Souvenez-vous ! Le 22 novembre dernier, à une heure et trente minutes de la clôture de la séance à la Bourse de Paris, Vinci, ce géant mondial de la construction et de la gestion des concessions coté à la Bourse de Paris, a vu le cours de son action torpillé par la publication d’une série de trois communiqués financiers et être envoyé par le fond (- 19%) en l’espace d’une dizaine de minutes, à la faveur de la reprise sans sourciller par des agences de presse et des médias réputés en principe pour leur professionnalisme dans le traitement de l’information de ce qui est apparu très vite comme des faux. Cette affaire inédite en France n’en finit pas de « secouer la Place » et de « faire réfléchir toutes les sociétés cotées », nous révélait Le Figaro dans son édition datée du 29 décembre sous la plume de Bertille Bayart. (voir le blog-notes Décembre 2016 : Le TOP 5 du récit de l’affaire Vinci par les médias)
Ce torpillage intentionnel du cours de l’action Vinci oblige dans l’immédiat l’Autorité des marchés financiers (AMF) à faire, dans la mesure du possible, la lumière sur l’identité de ses auteurs et leur finalité. De prime abord, deux hypothèses à ce stade doivent être envisagées. Celle de la déstabilisation du groupe Vinci et du sabotage pur et simple organisé via les marchés financiers, comme voudrait le laisser supposer le troisième communiqué aux allures de revendication politico-médiatique, avec en toile de fond le chantier âprement contesté de la construction à Notre-Dame-des-Landes d’un nouvel aéroport pour Nantes et sa région. Ou celle d’une redoutable opération de manipulation de cours savamment et brillamment orchestrée. Pour l’AMF il est clair qu’ « il s’agit de diffusion de fausses informations. Et il convient de vérifier qui pourrait en avoir tiré profit », a précisé de fait le gendarme de la Bourse dans son communiqué publié au lendemain de l’affaire.
En attendant que la lumière soit faite sur ce point, cette « Affaire Vinci » révèle d’abord de sérieuses failles dans la certification de la diffusion et du traitement de l’information financière, qu’il va falloir combler au plus vite.
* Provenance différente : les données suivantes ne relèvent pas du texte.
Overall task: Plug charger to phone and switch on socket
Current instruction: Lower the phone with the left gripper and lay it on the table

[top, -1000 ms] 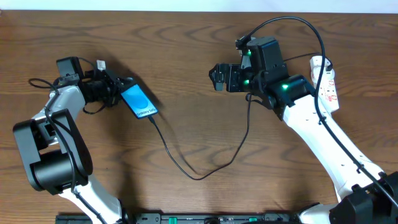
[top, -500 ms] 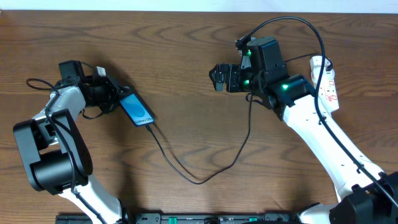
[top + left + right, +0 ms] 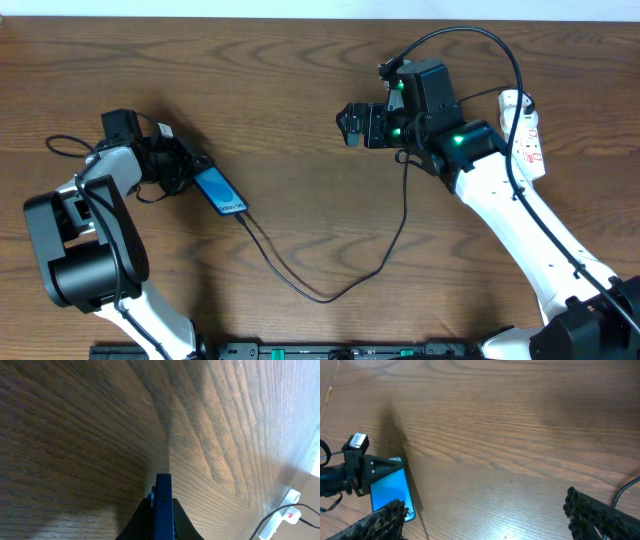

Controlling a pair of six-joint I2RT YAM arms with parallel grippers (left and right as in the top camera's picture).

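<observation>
The phone (image 3: pixel 219 190), blue screen up, lies at the left of the table, gripped at its upper end by my left gripper (image 3: pixel 185 168). In the left wrist view its dark edge (image 3: pixel 163 505) stands between the fingers. The thin black charger cable (image 3: pixel 320 292) runs from the phone's lower end in a loop up toward my right arm; its connector sits at the phone. My right gripper (image 3: pixel 352 125) is open and empty above mid-table; its view shows the phone (image 3: pixel 392 490) far left. The white socket strip (image 3: pixel 528 135) lies at the far right, partly behind the right arm.
The strip's end and cord show at the lower right of the left wrist view (image 3: pixel 282 516). Black arm cables arch over the right arm (image 3: pixel 470 35). Bare wooden table (image 3: pixel 300 80) between the arms.
My left gripper has drawn the phone down and left, turning it more steeply; the cable loop shifted with it. The right arm has not moved.
</observation>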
La procédure d’émission et de diffusion des communiqués financiers par les sociétés cotées appelle, à la lumière de cette affaire, à des garde-fous et des pare-feu pour garantir l’authentification des émetteurs cotés à l’occasion d’une diffusion de communiqué financier, et la certification des contenus de ce dernier. A ce titre, le régulateur boursier ajoutait dans son communiqué du 23 novembre : « L’AMF va travailler avec l’ensemble des parties concernées afin de limiter à l’avenir ce type de risque et son impact sur les marchés financiers. »
La réflexion est à notre connaissance belle et bien engagée. En matière de diffusion de l’information règlementée par les sociétés cotées, l’AMF a édicté des règles. Ces dernières ont connu au fil du temps des aménagements, voire des assouplissements, pour tenir compte notamment de la révolution numérique et des possibilités offertes par Internet et le digital dans la diffusion instantanée au plus grand nombre et pour l’archivage. Selon nos informations, parmi les pistes explorées, les « wire », ces diffuseurs professionnels de communiqués agréés par l’autorité, pourraient voir à l’avenir leur rôle renforcé et redevenir incontournables pour garantir l’authentification et la certification de l’information réglementée diffusée par les émetteurs cotés.
D’ici là, les règles en vigueur font obligation aux sociétés ou à leurs diffuseurs, de déposer leur information réglementée sur l’extranet ONDE de l’AMF au moment de sa diffusion au public. Dans le même temps, les sociétés émettrices sont aussi tenues de mettre en ligne cette information sur leur propre site. Ces règles de base de la diffusion d’information réglementée à l’évidence méconnues, ou à tout le moins largement ignorées dans les médias, seraient utiles à faire connaître, à repréciser et à ressasser dans les rédactions de France et de Navarre, pour que tout bon journaliste qui se respecte ait le réflexe de s’assurer qu’un communiqué reçu n’est officiel et authentifiable que si il est disponible sur l’Internet de son émetteur ou sur ONDE. Autre ligne de conduite à respecter avant tout, la vérification sans relâche de l’information et de ses sources. Une règle d’or qui ne se rappelle jamais assez, alors que les médias se livrent depuis l’avènement de l’information en ligne et en continu, à une course effrénée et perverse à l’instantanéité.